From mboxrd@z Thu Jan  1 00:00:00 1970
Return-Path: <linux-kernel-owner@vger.kernel.org>
Received: (majordomo@vger.kernel.org) by vger.kernel.org via listexpand
	id S932729Ab2BAVVP (ORCPT <rfc822;w@1wt.eu>);
	Wed, 1 Feb 2012 16:21:15 -0500
Received: from mail-yw0-f46.google.com ([209.85.213.46]:53596 "EHLO
	mail-yw0-f46.google.com" rhost-flags-OK-OK-OK-OK) by vger.kernel.org
	with ESMTP id S932699Ab2BAVVM convert rfc822-to-8bit (ORCPT
	<rfc822;linux-kernel@vger.kernel.org>);
	Wed, 1 Feb 2012 16:21:12 -0500
MIME-Version: 1.0
In-Reply-To: <1328129620.15992.6453.camel@triegel.csb>
References: <20120201151918.GC16714@quack.suse.cz> <1328116137.15992.6146.camel@triegel.csb>
 <CA+55aFyG3EifFPapU6SFYXCjrP+wQOF65hJGs3yyMxCgde5vdg@mail.gmail.com> <1328129620.15992.6453.camel@triegel.csb>
From: Linus Torvalds <torvalds@linux-foundation.org>
Date: Wed, 1 Feb 2012 13:20:51 -0800
X-Google-Sender-Auth: G2gm2-xlD_rhltMvLlwYRW1ovsY
Message-ID: <CA+55aFx=4AhdFEgjY3b=85__mGYX8BKcaXpFC=1XZzoFFjeTrw@mail.gmail.com>
Subject: Re: Memory corruption due to word sharing
To: Torvald Riegel <triegel@redhat.com>
Cc: Jan Kara <jack@suse.cz>, LKML <linux-kernel@vger.kernel.org>,
        linux-ia64@vger.kernel.org, dsterba@suse.cz, ptesarik@suse.cz,
        rguenther@suse.de, gcc@gcc.gnu.org
Content-Type: text/plain; charset=ISO-8859-1
Content-Transfer-Encoding: 8BIT
Sender: linux-kernel-owner@vger.kernel.org
List-ID: <linux-kernel.vger.kernel.org>
X-Mailing-List: linux-kernel@vger.kernel.org

On Wed, Feb 1, 2012 at 12:53 PM, Torvald Riegel <triegel@redhat.com> wrote:
>
> For volatile, I agree.
>
> However, the original btrfs example was *without* a volatile, and that's
> why I raised the memory model point.  This triggered an error in a
> concurrent execution, so that's memory model land, at least in C
> language standard.

Sure. The thing is, if you fix the volatile problem, you'll almost
certainly fix our problem too.

The whole "compilers actually do reasonable things" approach really
does work in reality. It in fact works a lot better than reading some
spec and trying to figure out if something is "valid" or not, and
having fifteen different compiler writers and users disagree about
what the meaning of the word "is" is in some part of it.

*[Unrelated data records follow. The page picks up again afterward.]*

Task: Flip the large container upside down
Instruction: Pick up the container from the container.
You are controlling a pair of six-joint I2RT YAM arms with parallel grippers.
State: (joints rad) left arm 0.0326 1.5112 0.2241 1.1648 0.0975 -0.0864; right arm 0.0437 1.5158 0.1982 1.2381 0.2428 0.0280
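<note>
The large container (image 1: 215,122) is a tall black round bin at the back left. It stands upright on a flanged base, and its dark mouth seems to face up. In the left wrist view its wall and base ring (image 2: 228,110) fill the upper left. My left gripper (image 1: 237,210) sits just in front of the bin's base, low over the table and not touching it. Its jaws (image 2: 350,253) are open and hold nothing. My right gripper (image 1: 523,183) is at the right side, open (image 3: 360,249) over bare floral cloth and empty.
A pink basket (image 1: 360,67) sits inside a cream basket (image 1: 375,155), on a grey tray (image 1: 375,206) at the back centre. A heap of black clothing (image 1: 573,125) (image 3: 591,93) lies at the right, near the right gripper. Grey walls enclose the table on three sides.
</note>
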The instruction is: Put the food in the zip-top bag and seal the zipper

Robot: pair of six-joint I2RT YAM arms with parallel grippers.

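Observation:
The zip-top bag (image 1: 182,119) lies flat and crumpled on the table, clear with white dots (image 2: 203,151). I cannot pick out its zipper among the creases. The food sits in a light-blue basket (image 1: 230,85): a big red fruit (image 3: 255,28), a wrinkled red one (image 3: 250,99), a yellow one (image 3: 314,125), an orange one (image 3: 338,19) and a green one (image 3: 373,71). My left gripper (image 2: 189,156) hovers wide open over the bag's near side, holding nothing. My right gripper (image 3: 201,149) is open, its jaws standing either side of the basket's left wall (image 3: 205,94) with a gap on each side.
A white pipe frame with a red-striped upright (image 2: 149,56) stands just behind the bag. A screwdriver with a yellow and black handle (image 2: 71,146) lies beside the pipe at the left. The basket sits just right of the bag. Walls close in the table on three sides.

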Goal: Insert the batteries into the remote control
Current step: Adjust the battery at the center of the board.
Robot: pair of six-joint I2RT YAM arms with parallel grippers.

I'm not kidding. With specs, there really *are* people who spend years
discussing what the meaning of the word "access" is or similar.
Combine that with a big spec that is 500+ pages in size and then try
to apply that all to a project that is 15 million lines of code and
sometimes *knowingly* has to do things that it simply knows are
outside the spec, and the discussion about these kinds of details is
just mental masturbation.


>> We do end up doing
>> much more aggressive threading, with models that C11 simply doesn't
>> cover.
>
> Any specific examples for that would be interesting.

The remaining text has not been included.